**How to complete this task:** Using the records that appear below, write out exactly the lines from the one with "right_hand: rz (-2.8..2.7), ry" through the one with "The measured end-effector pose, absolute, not", keeping both end lines.

Items from a dataset:

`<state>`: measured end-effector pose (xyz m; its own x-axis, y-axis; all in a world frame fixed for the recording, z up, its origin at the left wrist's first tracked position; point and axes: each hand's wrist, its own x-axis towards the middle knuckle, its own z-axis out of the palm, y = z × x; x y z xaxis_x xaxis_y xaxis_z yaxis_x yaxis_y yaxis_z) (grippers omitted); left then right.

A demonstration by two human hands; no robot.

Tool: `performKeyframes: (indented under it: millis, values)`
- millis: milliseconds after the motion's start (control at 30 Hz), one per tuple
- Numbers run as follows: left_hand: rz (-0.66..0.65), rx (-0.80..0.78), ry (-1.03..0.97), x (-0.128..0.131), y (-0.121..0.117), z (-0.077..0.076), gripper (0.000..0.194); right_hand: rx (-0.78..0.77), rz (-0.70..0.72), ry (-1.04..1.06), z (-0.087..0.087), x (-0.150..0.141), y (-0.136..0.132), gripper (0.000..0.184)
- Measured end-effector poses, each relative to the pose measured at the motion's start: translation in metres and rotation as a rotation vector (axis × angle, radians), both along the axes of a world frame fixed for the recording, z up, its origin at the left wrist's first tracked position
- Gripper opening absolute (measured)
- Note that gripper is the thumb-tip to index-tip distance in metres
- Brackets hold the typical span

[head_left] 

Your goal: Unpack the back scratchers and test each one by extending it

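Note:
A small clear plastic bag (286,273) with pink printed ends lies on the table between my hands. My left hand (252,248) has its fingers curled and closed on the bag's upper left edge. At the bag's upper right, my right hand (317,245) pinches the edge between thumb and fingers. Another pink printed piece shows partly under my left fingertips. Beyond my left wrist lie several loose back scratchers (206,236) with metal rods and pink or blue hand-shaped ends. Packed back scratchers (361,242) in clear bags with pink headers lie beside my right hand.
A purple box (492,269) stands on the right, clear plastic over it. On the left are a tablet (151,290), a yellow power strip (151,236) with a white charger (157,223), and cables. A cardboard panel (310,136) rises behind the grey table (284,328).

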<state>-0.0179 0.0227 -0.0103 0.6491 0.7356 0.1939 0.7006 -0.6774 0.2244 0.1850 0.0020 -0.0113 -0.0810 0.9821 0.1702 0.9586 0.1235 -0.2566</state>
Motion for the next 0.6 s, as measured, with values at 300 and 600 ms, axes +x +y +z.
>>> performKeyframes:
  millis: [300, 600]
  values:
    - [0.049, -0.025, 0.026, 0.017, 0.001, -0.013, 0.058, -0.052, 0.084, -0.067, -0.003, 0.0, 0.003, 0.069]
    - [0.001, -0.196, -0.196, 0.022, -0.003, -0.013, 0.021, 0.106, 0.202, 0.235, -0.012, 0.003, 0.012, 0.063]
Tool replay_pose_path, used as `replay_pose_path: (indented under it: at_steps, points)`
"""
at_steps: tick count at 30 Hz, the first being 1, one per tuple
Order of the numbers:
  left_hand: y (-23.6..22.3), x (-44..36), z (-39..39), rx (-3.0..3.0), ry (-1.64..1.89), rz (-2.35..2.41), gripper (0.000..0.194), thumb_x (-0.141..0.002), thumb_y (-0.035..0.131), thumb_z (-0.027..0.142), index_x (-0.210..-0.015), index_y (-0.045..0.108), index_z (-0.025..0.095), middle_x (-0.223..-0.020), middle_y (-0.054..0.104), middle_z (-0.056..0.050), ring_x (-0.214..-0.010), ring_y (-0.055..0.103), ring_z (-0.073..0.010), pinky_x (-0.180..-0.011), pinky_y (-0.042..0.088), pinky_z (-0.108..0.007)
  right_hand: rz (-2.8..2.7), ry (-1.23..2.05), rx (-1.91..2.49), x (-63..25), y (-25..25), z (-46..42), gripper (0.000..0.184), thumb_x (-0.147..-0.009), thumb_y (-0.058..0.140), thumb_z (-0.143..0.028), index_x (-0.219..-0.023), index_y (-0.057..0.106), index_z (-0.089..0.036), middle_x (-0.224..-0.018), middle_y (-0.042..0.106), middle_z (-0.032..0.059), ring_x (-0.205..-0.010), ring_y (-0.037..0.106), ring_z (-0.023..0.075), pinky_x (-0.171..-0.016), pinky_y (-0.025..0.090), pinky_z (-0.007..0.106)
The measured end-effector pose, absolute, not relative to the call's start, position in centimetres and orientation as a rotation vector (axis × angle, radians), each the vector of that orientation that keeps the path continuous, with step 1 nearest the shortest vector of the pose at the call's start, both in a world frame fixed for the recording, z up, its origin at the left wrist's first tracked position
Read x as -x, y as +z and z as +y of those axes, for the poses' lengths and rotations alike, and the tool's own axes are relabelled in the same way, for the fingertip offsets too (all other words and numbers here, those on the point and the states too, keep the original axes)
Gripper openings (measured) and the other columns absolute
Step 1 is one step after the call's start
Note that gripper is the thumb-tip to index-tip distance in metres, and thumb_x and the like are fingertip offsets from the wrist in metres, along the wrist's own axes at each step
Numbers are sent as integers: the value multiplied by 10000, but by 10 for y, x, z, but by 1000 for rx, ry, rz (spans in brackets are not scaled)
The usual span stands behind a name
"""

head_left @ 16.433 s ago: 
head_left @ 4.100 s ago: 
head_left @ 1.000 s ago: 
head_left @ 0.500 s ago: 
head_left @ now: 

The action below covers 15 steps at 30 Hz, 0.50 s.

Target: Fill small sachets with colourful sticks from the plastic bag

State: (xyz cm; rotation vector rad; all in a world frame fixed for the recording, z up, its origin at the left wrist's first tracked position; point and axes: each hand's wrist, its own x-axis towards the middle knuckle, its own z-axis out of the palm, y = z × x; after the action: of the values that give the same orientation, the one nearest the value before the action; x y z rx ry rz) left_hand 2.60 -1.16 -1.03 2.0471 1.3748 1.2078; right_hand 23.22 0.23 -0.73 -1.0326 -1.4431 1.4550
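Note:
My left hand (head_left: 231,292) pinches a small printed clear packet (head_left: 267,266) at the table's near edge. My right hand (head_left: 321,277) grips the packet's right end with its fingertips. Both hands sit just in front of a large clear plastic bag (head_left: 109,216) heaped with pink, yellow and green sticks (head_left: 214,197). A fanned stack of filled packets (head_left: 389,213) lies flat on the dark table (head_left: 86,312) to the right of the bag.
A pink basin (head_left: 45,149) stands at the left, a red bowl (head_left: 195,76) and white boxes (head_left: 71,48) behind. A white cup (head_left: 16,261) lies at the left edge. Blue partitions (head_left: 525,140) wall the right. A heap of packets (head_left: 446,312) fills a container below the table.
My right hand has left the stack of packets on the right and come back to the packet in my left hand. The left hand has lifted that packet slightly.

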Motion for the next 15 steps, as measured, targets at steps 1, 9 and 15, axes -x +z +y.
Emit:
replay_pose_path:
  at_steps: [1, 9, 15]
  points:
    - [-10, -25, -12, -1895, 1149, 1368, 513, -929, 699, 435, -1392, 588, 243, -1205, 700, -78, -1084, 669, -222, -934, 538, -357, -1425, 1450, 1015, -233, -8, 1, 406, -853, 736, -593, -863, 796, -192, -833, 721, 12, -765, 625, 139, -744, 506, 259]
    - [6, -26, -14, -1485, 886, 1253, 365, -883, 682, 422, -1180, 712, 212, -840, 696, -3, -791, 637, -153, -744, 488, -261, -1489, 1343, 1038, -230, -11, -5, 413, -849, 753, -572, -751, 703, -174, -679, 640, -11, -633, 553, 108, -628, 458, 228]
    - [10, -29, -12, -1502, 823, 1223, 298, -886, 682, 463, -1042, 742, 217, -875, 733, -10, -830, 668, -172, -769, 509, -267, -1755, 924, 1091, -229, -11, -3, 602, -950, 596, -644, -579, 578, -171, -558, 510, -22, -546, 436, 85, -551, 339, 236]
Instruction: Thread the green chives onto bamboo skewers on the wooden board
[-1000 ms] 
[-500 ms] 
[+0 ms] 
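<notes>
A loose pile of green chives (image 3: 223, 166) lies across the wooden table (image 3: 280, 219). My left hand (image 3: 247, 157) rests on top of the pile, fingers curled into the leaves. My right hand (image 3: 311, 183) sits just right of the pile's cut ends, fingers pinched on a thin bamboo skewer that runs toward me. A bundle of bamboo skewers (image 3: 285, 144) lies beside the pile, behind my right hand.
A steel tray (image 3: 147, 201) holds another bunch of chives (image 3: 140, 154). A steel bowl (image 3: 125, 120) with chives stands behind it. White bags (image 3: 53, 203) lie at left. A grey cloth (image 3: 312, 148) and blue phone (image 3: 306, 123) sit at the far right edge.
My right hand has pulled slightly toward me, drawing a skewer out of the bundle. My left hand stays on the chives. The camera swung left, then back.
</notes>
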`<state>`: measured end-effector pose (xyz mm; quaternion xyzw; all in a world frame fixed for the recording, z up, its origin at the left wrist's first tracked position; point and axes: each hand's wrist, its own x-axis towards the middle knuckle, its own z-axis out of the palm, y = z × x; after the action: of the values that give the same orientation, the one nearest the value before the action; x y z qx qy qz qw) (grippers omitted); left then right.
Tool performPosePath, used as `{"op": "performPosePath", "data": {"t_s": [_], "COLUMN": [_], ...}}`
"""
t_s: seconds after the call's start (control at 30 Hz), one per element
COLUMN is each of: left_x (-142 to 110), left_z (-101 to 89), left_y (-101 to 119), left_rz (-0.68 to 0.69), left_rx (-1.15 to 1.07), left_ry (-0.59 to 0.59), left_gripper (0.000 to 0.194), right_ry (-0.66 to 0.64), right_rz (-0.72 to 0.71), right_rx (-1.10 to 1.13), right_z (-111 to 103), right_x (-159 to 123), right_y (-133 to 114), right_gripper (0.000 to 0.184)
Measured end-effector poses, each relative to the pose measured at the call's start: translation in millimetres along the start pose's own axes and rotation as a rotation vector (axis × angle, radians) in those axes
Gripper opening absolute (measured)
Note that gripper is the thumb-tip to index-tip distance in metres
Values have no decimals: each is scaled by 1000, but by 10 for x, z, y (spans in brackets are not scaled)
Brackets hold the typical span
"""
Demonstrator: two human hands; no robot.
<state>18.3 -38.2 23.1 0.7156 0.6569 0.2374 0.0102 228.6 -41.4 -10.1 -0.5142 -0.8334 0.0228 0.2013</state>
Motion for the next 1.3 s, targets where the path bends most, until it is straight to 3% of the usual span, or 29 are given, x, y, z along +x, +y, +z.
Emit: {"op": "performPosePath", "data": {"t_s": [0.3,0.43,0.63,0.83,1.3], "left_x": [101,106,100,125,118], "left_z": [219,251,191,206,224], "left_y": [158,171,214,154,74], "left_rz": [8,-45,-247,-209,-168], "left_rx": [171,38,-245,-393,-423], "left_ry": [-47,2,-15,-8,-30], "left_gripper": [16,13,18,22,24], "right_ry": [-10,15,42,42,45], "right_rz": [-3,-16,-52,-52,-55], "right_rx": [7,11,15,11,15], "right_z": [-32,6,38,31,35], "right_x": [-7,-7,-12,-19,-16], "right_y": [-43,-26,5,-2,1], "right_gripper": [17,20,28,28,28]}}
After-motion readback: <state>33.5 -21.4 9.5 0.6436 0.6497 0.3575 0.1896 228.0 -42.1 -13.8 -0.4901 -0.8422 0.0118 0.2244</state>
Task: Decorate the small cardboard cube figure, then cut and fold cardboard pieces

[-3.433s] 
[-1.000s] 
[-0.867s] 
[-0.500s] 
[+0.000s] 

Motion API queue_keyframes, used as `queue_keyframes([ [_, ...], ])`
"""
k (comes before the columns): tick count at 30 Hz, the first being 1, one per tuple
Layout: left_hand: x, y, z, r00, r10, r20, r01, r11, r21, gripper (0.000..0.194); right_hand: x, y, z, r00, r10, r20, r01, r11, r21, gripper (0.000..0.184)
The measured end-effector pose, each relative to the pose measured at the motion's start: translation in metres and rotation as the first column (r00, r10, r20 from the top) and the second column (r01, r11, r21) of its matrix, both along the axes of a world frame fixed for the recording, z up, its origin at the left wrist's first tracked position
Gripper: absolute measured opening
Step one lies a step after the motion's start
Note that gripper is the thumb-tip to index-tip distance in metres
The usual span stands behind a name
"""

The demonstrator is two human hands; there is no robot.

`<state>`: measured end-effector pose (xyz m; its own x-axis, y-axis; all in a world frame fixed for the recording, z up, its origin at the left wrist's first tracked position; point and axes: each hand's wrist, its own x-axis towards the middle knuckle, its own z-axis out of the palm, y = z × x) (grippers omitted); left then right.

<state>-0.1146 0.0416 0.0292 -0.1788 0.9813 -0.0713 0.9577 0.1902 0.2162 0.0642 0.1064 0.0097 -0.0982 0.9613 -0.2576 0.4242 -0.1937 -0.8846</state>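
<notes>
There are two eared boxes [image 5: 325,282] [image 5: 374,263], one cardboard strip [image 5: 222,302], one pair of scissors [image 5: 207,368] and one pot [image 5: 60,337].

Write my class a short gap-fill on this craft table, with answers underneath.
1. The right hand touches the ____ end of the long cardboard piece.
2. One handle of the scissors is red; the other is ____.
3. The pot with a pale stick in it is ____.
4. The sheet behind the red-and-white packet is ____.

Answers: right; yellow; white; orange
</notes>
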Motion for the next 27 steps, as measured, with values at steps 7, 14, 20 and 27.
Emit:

**Written answer:**
  right_hand: rz (-2.8..2.7), ry (-1.23..2.05), rx (-1.91..2.49), x (-63..25), y (-25..25), z (-46..42), gripper (0.000..0.184), thumb_x (-0.147..-0.009), thumb_y (-0.058..0.140), thumb_z (-0.143..0.028), index_x (-0.219..-0.023), index_y (-0.057..0.106), index_z (-0.089..0.036), middle_x (-0.224..-0.018), middle_y (-0.042..0.106), middle_z (-0.032..0.059), ring_x (-0.205..-0.010), ring_y (-0.037..0.106), ring_z (-0.023..0.075), pinky_x (-0.171..-0.016), pinky_y (-0.025..0.090), pinky_z (-0.007..0.106)
The measured end-effector pose, absolute, not relative to the call's start, position in centimetres and orientation as a rotation vector (axis × angle, radians), each the vector of that orientation that keeps the path continuous, with step 1 nearest the shortest vector of the pose at the call's start, both in a world frame fixed for the recording, z up, its origin at the left wrist's first tracked position

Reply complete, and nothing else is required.